__Data__
----

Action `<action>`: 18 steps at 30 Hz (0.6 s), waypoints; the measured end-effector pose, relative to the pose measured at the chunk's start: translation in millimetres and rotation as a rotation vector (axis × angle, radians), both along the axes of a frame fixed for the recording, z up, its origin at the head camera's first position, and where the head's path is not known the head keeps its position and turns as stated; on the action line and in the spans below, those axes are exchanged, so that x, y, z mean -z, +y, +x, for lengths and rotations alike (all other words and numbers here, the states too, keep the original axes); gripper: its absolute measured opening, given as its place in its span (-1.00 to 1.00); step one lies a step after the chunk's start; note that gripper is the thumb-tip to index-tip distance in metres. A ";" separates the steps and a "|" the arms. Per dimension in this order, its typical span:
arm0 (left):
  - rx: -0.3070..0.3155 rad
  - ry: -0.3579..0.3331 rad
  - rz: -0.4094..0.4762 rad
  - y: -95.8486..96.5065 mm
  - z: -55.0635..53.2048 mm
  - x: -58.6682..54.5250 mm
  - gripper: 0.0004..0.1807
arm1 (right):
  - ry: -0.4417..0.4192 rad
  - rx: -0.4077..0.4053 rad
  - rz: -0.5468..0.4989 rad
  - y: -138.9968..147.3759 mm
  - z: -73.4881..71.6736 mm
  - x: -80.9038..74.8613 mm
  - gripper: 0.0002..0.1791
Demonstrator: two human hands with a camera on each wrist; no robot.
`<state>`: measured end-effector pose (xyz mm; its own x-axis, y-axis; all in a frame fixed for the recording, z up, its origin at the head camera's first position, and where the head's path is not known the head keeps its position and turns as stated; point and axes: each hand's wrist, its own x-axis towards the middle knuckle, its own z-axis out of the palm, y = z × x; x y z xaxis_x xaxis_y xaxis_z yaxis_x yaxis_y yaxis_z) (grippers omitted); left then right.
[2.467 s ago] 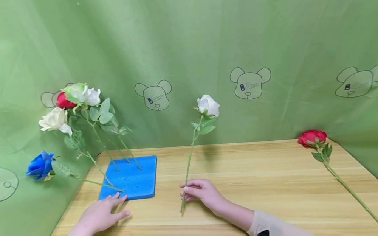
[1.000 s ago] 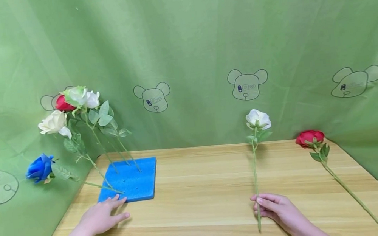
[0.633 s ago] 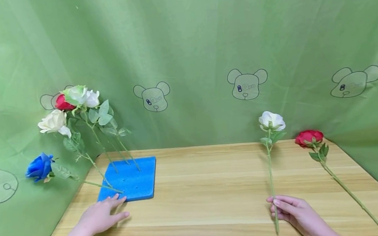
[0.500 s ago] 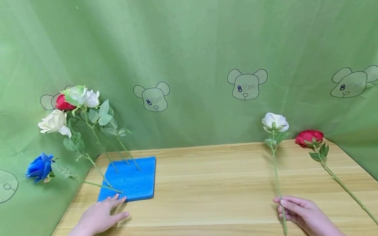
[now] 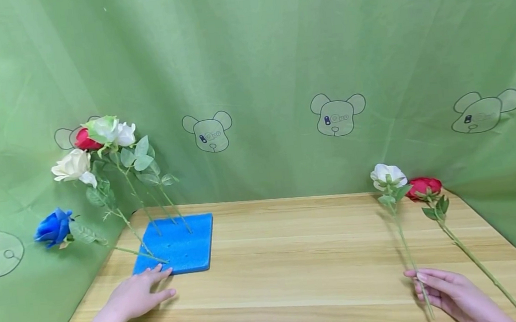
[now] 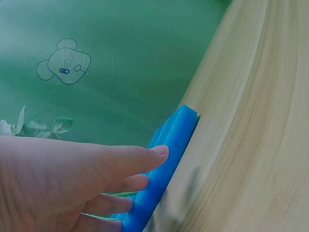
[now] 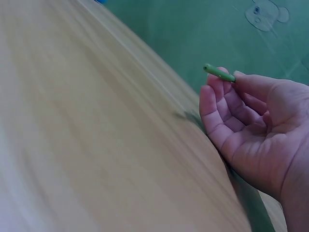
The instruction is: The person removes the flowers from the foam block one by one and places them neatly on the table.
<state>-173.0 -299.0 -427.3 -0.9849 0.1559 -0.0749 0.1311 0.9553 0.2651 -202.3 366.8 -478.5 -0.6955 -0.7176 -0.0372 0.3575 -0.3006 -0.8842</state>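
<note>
Between thumb and fingertips, my right hand (image 5: 452,292) pinches the lower stem of a white rose (image 5: 387,176) at the table's right side. In the right wrist view the cut end of the green stem (image 7: 218,72) pokes out past the thumb. The bloom leans to the left and overlaps the edge of a red rose (image 5: 424,188) lying on the table. My left hand (image 5: 136,297) rests with spread fingers on the near edge of a blue foam board (image 5: 192,250). Several stems stand in the board, topped by a cream rose (image 5: 73,166), a blue rose (image 5: 54,227), and red and white blooms.
A wooden table (image 5: 295,261) stretches between both hands. Green cloth (image 5: 252,52) printed with bear heads hangs behind and along the sides. The blue rose tilts out low over the left edge. The red rose's stem (image 5: 477,261) runs toward the near right corner.
My right hand has carried the white rose rightward from the middle of the table, lowering it beside the red rose. The left hand has stayed at the foam board's edge.
</note>
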 end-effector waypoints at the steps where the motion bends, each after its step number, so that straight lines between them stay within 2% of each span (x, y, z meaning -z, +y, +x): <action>1: 0.001 0.002 -0.001 -0.2 -0.1 0.2 -0.24 | -0.010 -0.007 -0.003 3.2 -0.7 0.1 -0.45; 18: 0.002 -0.008 -0.002 -1.5 -0.3 0.7 -0.24 | -0.122 -0.075 -0.100 33.7 -5.0 -3.3 -0.40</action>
<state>-173.3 -300.5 -428.0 -0.9840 0.1575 -0.0834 0.1306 0.9556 0.2642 -207.3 400.5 -475.2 -0.6346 -0.7716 -0.0437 0.4850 -0.3536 -0.7998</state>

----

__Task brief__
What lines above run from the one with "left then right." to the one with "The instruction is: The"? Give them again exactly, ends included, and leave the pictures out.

__Exercise output__
`<state>`: measured end-effector pose (xyz mm; its own x-axis, y-axis; all in a frame fixed for the recording, z up, its origin at the head camera's first position, and where the head's path is not known the head keeps its position and turns as stated; point and axes: each hand's wrist, its own x-axis towards the middle knuckle, its own z-axis out of the palm, y = z × x; x y z xaxis_x xaxis_y xaxis_z yaxis_x yaxis_y yaxis_z) (grippers omitted); left then right.
[2.467 s ago] 
[1.000 s ago] 
[0.633 s ago] 
[0.500 s ago] 
[now] 
[now] 
[now] 
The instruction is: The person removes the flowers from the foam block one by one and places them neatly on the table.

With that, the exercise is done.